(Supplied material)

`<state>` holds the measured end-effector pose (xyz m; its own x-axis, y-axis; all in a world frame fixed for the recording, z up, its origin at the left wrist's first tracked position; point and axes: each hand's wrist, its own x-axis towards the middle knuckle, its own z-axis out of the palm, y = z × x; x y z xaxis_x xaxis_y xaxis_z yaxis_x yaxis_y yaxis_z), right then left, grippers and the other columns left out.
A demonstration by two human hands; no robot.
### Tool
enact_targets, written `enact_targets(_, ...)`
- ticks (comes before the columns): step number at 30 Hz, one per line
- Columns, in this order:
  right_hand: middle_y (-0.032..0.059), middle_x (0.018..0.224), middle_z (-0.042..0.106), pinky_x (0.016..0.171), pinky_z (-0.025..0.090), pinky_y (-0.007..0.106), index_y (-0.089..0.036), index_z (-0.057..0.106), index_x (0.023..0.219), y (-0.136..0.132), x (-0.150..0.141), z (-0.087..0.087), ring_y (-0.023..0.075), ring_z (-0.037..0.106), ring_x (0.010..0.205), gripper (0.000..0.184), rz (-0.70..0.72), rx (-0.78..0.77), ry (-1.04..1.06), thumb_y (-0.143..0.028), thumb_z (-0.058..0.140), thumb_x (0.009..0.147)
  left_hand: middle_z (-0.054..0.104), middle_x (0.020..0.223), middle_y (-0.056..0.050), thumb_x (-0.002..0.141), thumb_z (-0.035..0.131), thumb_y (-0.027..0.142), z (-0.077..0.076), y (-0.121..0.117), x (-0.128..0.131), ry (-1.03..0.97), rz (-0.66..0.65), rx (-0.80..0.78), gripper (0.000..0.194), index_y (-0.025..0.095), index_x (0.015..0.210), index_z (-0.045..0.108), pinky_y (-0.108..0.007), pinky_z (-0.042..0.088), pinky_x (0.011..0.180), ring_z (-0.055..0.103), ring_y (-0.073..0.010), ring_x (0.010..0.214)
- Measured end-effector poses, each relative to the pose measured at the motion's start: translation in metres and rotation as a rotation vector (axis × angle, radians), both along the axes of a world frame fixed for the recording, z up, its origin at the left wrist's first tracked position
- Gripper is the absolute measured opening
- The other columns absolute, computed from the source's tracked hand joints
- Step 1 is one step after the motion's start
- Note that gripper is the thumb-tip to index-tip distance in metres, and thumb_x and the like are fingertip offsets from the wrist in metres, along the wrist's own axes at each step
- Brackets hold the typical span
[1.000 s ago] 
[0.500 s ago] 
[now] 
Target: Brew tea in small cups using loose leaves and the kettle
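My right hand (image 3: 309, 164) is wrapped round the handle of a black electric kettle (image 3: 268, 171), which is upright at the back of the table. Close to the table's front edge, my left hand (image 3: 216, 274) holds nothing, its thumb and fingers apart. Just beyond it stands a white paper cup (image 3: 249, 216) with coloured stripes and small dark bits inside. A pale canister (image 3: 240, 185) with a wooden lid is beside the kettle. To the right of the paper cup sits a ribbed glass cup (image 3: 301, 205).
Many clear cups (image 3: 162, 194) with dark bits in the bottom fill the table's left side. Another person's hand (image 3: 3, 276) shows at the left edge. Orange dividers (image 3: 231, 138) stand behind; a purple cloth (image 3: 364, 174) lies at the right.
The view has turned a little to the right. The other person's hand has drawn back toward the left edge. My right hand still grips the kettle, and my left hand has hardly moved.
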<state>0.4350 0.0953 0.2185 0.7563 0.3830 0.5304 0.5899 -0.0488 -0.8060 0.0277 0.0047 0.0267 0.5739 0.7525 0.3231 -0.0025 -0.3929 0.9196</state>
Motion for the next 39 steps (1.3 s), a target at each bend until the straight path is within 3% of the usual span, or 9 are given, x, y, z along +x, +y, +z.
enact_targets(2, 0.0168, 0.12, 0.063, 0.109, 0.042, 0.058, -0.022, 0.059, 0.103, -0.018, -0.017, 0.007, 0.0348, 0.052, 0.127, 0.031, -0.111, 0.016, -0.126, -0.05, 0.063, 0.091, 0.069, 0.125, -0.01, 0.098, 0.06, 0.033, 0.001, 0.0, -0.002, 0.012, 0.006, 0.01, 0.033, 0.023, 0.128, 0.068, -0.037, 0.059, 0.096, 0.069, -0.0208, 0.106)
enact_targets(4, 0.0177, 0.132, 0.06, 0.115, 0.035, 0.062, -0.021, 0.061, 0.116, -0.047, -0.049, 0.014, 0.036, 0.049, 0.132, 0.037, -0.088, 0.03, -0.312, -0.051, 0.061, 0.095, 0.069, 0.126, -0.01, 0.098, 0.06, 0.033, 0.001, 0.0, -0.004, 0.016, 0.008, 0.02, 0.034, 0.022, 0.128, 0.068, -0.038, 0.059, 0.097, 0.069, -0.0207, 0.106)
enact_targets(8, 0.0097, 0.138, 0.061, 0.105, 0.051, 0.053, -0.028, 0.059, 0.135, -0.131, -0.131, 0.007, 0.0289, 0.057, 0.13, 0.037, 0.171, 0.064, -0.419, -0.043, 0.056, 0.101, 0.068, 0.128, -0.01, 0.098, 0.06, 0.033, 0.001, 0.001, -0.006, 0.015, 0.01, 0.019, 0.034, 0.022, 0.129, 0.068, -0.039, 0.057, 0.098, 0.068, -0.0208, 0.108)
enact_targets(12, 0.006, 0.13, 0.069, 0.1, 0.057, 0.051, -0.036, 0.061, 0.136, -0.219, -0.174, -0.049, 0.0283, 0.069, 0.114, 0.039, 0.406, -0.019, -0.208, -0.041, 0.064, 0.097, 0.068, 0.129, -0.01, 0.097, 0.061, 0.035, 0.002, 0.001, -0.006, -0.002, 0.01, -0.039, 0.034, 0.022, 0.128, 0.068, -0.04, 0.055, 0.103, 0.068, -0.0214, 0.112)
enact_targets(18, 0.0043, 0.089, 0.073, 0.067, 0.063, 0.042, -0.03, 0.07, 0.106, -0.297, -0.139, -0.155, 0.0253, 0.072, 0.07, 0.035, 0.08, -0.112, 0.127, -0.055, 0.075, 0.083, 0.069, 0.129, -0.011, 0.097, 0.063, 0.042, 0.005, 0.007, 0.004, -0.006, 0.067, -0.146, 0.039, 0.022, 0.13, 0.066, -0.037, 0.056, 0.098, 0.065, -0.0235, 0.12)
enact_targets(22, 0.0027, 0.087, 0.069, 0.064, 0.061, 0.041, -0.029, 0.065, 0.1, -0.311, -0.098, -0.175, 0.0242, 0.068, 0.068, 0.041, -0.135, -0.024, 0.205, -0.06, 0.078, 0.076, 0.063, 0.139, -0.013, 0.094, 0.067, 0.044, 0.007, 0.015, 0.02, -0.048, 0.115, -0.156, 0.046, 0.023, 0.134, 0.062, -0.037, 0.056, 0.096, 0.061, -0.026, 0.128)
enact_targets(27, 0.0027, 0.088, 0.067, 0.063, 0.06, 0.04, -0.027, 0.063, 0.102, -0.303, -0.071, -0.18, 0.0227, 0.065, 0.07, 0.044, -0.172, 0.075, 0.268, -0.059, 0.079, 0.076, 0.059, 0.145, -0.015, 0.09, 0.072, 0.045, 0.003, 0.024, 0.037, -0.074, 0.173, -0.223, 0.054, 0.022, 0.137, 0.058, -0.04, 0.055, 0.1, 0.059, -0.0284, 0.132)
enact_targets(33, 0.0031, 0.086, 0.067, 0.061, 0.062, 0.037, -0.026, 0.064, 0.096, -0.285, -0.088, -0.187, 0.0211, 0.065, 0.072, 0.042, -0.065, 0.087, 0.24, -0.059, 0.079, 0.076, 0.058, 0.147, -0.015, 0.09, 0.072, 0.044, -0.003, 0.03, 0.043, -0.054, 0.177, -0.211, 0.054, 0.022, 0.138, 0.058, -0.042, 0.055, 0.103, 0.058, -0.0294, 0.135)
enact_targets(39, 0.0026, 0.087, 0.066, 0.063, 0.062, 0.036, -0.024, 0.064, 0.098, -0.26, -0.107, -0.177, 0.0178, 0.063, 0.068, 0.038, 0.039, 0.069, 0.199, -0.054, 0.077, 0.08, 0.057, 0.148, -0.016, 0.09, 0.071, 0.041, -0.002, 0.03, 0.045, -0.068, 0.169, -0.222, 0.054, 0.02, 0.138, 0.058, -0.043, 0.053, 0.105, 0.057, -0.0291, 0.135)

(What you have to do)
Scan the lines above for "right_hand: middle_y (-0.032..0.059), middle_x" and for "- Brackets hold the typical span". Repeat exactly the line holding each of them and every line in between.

(Exercise result)
  right_hand: middle_y (-0.032..0.059), middle_x (0.018..0.224), middle_z (-0.042..0.106), pinky_x (0.016..0.171), pinky_z (-0.025..0.090), pinky_y (-0.007..0.106), index_y (-0.089..0.036), index_z (-0.057..0.106), index_x (0.023..0.219), y (-0.136..0.132), x (-0.150..0.141), z (-0.087..0.087), ring_y (-0.023..0.075), ring_z (-0.037..0.106), ring_x (0.010..0.205), gripper (0.000..0.184), rz (-0.70..0.72), rx (-0.78..0.77), ry (-1.04..1.06), thumb_y (-0.143..0.028), thumb_z (-0.058..0.140), thumb_x (0.009..0.147)
  left_hand: middle_z (-0.054..0.104), middle_x (0.020..0.223), middle_y (-0.056..0.050), thumb_x (-0.002..0.141), thumb_z (-0.035..0.131), thumb_y (-0.027..0.142), z (-0.077..0.076), y (-0.121..0.117), x (-0.128..0.131), ry (-1.03..0.97), rz (-0.66..0.65), rx (-0.80..0.78), gripper (0.000..0.194), index_y (-0.025..0.095), index_x (0.015..0.210), index_z (-0.045..0.108), pinky_y (-0.108..0.007), pinky_z (-0.042..0.088), pinky_x (0.011..0.180), ring_z (-0.055..0.103), ring_y (-0.073..0.010), ring_x (0.010..0.214)
- Measured end-effector poses, each relative to the pose measured at the motion's start: translation in metres and rotation as a rotation vector (axis × angle, radians), both along the axes of a world frame fixed for the recording, z up, its origin at the left wrist's first tracked position
- Gripper is the absolute measured opening
- The other columns absolute, computed from the source's tracked hand joints
- Step 1 is one step after the motion's start
- Note that gripper is the thumb-tip to index-tip distance in metres, and thumb_x and the like are fingertip offsets from the wrist in metres, along the wrist's own axes at each step
- Brackets hold the typical span

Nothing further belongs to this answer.